Task prompt>
Take every line from the data that has the word "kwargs" in it.

++++++++++++++++++++

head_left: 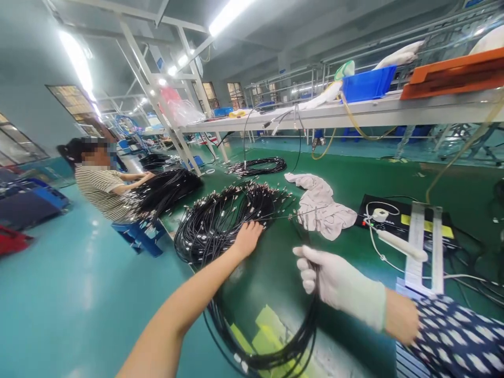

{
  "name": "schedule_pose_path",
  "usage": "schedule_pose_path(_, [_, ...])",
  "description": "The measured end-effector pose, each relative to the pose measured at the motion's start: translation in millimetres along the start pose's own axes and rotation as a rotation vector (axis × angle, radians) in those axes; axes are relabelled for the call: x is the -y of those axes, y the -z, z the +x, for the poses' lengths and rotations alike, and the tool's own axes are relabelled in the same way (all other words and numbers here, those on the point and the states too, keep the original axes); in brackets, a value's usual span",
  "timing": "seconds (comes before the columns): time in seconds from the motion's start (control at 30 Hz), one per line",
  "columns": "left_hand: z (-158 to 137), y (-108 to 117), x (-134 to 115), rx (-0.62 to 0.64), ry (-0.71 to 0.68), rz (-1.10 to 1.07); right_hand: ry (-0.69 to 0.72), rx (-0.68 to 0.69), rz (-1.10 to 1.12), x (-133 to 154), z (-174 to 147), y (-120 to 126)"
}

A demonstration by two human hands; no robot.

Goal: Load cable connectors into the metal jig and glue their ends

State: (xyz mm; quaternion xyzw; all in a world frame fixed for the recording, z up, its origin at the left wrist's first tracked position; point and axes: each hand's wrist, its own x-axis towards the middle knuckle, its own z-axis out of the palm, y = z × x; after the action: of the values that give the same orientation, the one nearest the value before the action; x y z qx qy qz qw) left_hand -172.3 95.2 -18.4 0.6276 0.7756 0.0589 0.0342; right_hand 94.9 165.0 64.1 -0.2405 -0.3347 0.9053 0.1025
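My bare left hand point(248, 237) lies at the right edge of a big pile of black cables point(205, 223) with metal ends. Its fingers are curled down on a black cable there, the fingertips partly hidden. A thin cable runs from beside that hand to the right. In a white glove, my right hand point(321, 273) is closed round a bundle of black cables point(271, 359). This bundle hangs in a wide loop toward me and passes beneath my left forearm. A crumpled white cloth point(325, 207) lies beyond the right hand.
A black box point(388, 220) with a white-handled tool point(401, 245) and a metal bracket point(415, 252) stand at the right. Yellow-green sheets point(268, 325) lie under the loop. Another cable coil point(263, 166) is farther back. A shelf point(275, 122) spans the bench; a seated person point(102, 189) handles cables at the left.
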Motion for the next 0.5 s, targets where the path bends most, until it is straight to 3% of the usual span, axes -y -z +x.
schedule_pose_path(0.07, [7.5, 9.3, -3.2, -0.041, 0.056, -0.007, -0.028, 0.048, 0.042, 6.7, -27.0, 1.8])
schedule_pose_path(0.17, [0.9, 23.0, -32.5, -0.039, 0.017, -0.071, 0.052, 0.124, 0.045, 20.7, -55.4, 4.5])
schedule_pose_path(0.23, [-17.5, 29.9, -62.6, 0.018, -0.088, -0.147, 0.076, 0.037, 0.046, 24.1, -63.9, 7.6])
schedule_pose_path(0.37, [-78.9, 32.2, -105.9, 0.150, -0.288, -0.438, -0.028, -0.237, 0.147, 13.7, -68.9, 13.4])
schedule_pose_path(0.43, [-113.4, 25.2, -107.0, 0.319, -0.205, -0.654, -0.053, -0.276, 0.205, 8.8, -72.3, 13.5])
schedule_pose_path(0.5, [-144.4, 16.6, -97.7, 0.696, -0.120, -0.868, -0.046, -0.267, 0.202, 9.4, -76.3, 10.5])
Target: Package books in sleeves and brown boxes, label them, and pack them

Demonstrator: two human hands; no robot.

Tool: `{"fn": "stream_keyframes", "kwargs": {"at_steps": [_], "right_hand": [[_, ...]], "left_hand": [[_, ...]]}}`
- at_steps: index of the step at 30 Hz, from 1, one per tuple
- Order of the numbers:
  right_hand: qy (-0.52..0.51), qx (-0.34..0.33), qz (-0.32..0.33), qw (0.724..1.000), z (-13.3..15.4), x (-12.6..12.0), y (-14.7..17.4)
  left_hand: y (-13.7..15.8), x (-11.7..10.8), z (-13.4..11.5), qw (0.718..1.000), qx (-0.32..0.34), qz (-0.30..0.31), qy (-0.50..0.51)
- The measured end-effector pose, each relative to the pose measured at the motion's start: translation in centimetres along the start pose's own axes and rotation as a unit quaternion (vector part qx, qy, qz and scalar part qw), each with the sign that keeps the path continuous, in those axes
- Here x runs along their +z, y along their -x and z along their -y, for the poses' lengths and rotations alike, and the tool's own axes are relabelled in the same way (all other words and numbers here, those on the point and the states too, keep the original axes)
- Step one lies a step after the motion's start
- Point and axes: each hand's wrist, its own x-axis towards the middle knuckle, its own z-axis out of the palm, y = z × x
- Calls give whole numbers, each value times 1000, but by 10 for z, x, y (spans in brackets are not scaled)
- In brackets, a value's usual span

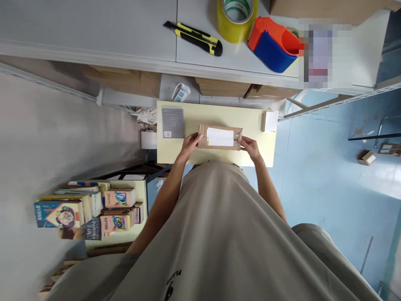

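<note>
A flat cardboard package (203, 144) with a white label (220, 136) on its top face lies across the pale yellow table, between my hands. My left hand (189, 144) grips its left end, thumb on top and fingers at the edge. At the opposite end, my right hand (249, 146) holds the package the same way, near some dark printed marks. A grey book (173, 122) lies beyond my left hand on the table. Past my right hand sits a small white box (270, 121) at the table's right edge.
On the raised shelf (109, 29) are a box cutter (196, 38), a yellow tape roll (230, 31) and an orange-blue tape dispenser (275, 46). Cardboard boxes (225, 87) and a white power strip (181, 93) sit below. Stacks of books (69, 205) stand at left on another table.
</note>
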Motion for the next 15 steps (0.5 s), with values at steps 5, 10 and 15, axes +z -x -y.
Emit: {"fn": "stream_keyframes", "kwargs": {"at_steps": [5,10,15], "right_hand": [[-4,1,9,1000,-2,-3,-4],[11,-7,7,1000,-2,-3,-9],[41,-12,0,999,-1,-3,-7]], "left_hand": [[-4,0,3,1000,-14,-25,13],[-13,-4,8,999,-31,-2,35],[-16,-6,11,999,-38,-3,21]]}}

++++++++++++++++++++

Task result>
Tool: `{"fn": "stream_keyframes", "kwargs": {"at_steps": [_], "right_hand": [[_, ...]], "left_hand": [[_, ...]]}}`
Emit: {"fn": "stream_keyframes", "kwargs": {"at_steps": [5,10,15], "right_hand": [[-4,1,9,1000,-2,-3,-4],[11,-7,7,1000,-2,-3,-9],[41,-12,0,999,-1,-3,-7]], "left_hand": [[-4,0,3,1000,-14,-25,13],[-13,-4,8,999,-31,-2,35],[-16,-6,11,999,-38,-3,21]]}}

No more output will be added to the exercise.